Michela aveva 37 anni (ne avrebbe compiuti 38 il 27 aprile), era originaria della provincia di Pesaro, aveva sempre vissuto a Rieti e si era trasferita a l’Aquila ai tempi dell’Università, dove si era laureata in Fisica e lavorava in un’industria aerospaziale.

Era una persona generosa, coraggiosa, vivace, meticolosa; nella corsa aveva trovato la sua dimensione ed andava forte perché aveva il coraggio di provare a migliorasi sempre, il cuore per sfidare i propri limiti per realizzare i propri sogni, la determinazione per applicarsi in duri allenamenti o seguire ferrei regimi alimentari.

Nella sua pagina su Myspace per descrivere se stessa aveva scritto “Non sono una podista perché corro… Corro perché sono una podista! Desidero fare amicizia con chi vive con passione le passioni della vita”.

Anche se la sua passione era la corsa era una sportiva completa, dalle immersioni subacquee all’arrampicata sportiva passando per la bicicletta, lo sci, il nuoto; proprio la passione per la multidisciplina l’aveva portata, con la SBR3 di Grosseto, a cimentarsi, con buoni risultati, nel duathlon e nel 2009 era pronta a debuttare anche nel triathlon.

Michela aveva corso 11 maratone (di cui ben 5 nel 2008), dalla prima di Roma 2006 all’ultima di Roma 2009, passando per Boston, New York, Parigi, Cannes, Honolulu, Firenze e Carpi ed altre due edizioni di Roma.
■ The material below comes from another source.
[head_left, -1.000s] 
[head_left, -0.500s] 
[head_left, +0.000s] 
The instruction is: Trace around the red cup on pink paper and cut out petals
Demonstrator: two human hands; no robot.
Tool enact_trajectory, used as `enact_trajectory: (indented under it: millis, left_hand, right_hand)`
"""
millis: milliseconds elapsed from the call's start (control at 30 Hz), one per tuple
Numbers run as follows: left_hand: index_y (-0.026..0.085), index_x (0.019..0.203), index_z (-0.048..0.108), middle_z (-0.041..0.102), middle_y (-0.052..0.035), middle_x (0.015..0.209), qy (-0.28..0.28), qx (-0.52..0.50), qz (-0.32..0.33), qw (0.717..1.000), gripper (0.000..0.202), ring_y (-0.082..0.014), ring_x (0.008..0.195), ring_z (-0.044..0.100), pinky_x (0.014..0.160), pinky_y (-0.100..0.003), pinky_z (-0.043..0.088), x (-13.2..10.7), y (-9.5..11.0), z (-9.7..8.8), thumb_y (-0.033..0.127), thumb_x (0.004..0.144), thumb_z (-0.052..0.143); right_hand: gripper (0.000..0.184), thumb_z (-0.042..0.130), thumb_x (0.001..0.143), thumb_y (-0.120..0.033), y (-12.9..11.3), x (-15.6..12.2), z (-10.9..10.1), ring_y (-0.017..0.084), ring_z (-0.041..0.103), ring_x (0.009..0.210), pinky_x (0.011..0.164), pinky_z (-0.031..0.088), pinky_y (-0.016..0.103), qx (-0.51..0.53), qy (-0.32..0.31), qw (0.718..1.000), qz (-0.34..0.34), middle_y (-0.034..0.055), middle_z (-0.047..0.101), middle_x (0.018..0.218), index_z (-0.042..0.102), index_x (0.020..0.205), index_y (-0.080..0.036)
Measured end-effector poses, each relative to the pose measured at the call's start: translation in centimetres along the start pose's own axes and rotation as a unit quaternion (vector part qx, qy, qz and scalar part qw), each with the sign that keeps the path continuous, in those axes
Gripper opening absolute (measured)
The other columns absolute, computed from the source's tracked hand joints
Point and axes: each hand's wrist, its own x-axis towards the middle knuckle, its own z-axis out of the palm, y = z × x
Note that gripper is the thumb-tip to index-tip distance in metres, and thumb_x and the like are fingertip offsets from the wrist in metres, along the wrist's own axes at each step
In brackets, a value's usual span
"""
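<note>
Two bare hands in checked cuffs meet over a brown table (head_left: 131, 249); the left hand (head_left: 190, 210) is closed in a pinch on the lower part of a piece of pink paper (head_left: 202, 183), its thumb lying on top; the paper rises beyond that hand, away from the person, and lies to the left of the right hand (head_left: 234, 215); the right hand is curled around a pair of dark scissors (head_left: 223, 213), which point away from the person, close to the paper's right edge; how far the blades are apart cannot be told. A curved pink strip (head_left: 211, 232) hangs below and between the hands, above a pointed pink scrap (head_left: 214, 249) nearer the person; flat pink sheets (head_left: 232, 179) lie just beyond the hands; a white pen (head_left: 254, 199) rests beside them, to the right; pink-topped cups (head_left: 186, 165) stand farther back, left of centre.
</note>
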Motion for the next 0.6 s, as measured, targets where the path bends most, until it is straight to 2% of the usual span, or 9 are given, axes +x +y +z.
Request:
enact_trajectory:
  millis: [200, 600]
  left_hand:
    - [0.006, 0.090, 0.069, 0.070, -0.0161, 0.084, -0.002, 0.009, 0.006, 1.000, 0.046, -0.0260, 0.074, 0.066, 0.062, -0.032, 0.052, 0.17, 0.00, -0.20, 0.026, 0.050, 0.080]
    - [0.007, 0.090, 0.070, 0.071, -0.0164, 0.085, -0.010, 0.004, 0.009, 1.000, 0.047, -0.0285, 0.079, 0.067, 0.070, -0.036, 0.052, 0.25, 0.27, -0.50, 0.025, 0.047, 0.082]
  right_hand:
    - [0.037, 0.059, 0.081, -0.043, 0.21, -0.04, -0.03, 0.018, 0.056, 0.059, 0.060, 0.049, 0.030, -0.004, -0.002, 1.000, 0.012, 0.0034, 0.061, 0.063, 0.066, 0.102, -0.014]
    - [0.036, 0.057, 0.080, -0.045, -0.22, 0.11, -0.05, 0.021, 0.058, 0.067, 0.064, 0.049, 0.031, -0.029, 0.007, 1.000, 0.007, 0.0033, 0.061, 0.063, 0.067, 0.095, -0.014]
Nel 2008 era giunta terza di categoria alla finale mondiale della Haway di Xterra, una gara massacrante su percorsi accidentati sulla distanza della mezza maratona.

La Stramilano 2009 è stata purtroppo la sua ultima gara; era stata una giornata perfetta per lei: aveva incontrato diversi amici che non vedeva da tempo, aveva corso in un buon tempo (in preparazione della maratona di Londra che avrebbe dovuto correre dopo tre settimane) era felice, poi il ritorno a casa nel centro dell’Aquila ed il tragico destino che l’aspettava. Il terremoto se l’è portata via in maniera subdola, nel sonno, senza che lei, sempre energica e attiva, potesse neanche provare a salvarsi.

Ha corso la sua ultima gara con il 1606 e da quel giorno quel pettorale non si è mai fermato grazie alle tante persone che continueranno a correre portando per sempre un suo ricordo nel cuore.

Alla memoria di Michela è dedicato il premio di categoria MF35.